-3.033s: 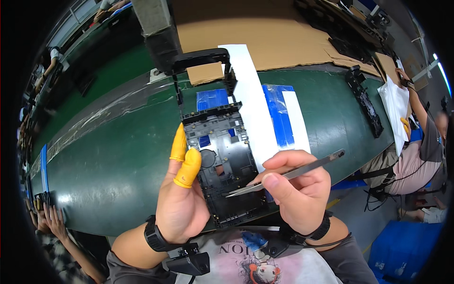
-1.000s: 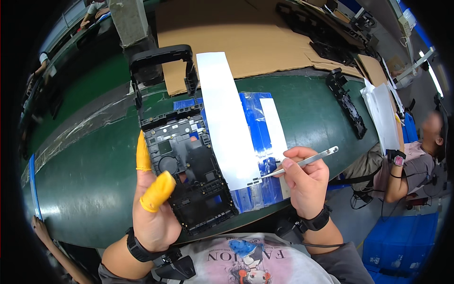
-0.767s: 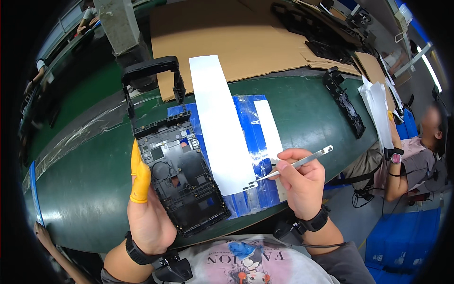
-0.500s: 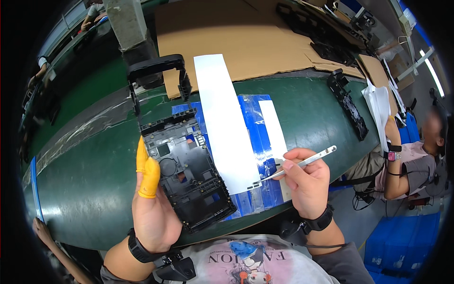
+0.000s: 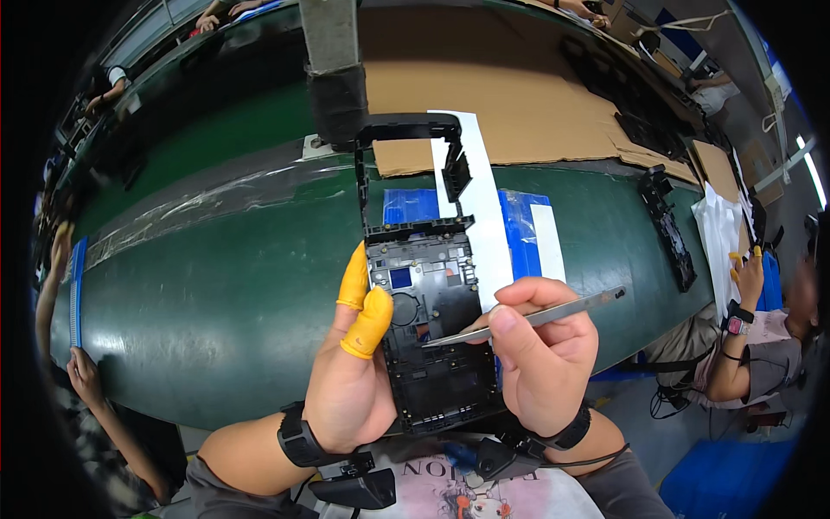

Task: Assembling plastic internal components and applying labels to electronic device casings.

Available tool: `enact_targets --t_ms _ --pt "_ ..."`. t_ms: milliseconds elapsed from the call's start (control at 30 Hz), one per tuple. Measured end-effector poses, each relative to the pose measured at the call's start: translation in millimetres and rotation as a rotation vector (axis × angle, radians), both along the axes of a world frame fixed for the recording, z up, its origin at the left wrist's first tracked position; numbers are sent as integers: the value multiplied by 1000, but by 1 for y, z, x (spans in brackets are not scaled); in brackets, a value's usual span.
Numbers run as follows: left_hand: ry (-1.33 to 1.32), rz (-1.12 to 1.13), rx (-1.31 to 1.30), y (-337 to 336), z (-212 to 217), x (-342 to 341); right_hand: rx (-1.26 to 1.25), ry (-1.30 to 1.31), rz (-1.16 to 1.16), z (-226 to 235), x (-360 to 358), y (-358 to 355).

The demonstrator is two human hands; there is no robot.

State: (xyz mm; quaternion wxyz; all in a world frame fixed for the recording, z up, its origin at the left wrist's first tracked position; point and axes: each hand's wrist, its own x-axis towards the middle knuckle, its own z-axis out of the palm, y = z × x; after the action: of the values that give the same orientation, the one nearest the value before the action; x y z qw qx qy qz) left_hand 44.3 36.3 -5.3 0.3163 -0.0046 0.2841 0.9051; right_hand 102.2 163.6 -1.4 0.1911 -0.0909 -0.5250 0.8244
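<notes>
My left hand (image 5: pixel 350 394), with yellow finger cots on thumb and finger, grips the left edge of a black plastic housing (image 5: pixel 437 298). The housing has an open handle-like frame at its far end and ribs, clips and cut-outs on its inner face. Between the thumb and fingers of my right hand (image 5: pixel 545 368) is a pair of metal tweezers (image 5: pixel 575 309). Their tips point left over the middle of the housing; whether they pinch a small piece is too small to tell. A long white sheet (image 5: pixel 487 208) lies beyond, partly hidden by the housing and my right hand.
Blue taped sheeting (image 5: pixel 411 206) and a narrow white strip (image 5: pixel 547 242) lie on the green table (image 5: pixel 216 303). Cardboard (image 5: pixel 484 78) covers the far side, beside a grey post (image 5: pixel 333 52). Another black part (image 5: pixel 667 229) rests at right. People sit on both sides.
The tweezers have left the small dark pieces on the white sheet and moved left over the housing. My left hand and the housing now appear farther right, and the view has shifted.
</notes>
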Motion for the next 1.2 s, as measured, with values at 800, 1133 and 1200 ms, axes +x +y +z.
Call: enact_targets --t_ms 800,1133,1200 --pt "7 9 70 -2 -5 0 57 -65 -80 3 -9 -10" --pt "20 5 62 -3 -2 0 96 -56 -80 2 -10 -11" --pt "15 14 58 -4 -3 0 104 -65 -89 2 -11 -12"
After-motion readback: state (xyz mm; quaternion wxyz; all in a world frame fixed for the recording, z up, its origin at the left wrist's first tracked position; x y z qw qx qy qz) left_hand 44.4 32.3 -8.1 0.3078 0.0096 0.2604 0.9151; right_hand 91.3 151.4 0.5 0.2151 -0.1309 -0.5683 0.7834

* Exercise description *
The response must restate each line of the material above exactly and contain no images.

* Result of the task *
-3.033s: 
-1.000s: 
-0.767s: 
-0.500s: 
+0.000s: 

Task: Assembling plastic internal components and applying labels to electronic device casings.

Available tool: `enact_targets --t_ms _ --pt "_ ..."`. t_ms: milliseconds elapsed from the call's start (control at 30 Hz), one per tuple. Measured end-effector poses, each relative to the pose measured at the call's start: translation in millimetres and rotation as a rotation vector (axis × angle, radians), both along the axes of a world frame fixed for the recording, z up, its origin at the left wrist's first tracked position; numbers are sent as integers: the value multiplied by 1000, but by 1 for y, z, x (spans in brackets are not scaled); in brackets, a value's usual span.
Numbers run as follows: left_hand: ry (-1.33 to 1.32), rz (-1.12 to 1.13), rx (-1.31 to 1.30), y (-337 to 336), z (-212 to 217), x (-342 to 341); right_hand: rx (-1.26 to 1.25), ry (-1.30 to 1.31), rz (-1.16 to 1.16), z (-226 to 235), x (-360 to 358), y (-358 to 355).

The demonstrator is two human hands; there is no robot.

State: (xyz mm; quaternion wxyz; all in a world frame fixed for the recording, z up, its origin at the left wrist's first tracked position; point and axes: each hand's wrist, its own x-axis towards the middle knuckle, its own z-axis out of the palm, y = z × x; after the action: of the values that give the same orientation, the one nearest the value before the action; x y z qw qx qy qz) left_hand 44.3 36.3 -5.3 0.3163 -0.0046 0.2841 0.9051; right_hand 102.2 163.6 -1.4 0.1911 -0.0909 -0.5250 0.8244
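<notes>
My left hand (image 5: pixel 350 394), with yellow finger cots on thumb and finger, grips the left edge of a black plastic housing (image 5: pixel 437 298). The housing has an open handle-like frame at its far end and ribs, clips and cut-outs on its inner face. Between the thumb and fingers of my right hand (image 5: pixel 545 368) is a pair of metal tweezers (image 5: pixel 575 309). Their tips point left over the middle of the housing; whether they pinch a small piece is too small to tell. A long white sheet (image 5: pixel 487 208) lies beyond, partly hidden by the housing and my right hand.
Blue taped sheeting (image 5: pixel 411 206) and a narrow white strip (image 5: pixel 547 242) lie on the green table (image 5: pixel 216 303). Cardboard (image 5: pixel 484 78) covers the far side, beside a grey post (image 5: pixel 333 52). Another black part (image 5: pixel 667 229) rests at right. People sit on both sides.
The tweezers have left the small dark pieces on the white sheet and moved left over the housing. My left hand and the housing now appear farther right, and the view has shifted.
</notes>
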Motion for the next 1.2 s, as measured, with values at 800, 1133 and 1200 ms, axes +x +y +z.
Call: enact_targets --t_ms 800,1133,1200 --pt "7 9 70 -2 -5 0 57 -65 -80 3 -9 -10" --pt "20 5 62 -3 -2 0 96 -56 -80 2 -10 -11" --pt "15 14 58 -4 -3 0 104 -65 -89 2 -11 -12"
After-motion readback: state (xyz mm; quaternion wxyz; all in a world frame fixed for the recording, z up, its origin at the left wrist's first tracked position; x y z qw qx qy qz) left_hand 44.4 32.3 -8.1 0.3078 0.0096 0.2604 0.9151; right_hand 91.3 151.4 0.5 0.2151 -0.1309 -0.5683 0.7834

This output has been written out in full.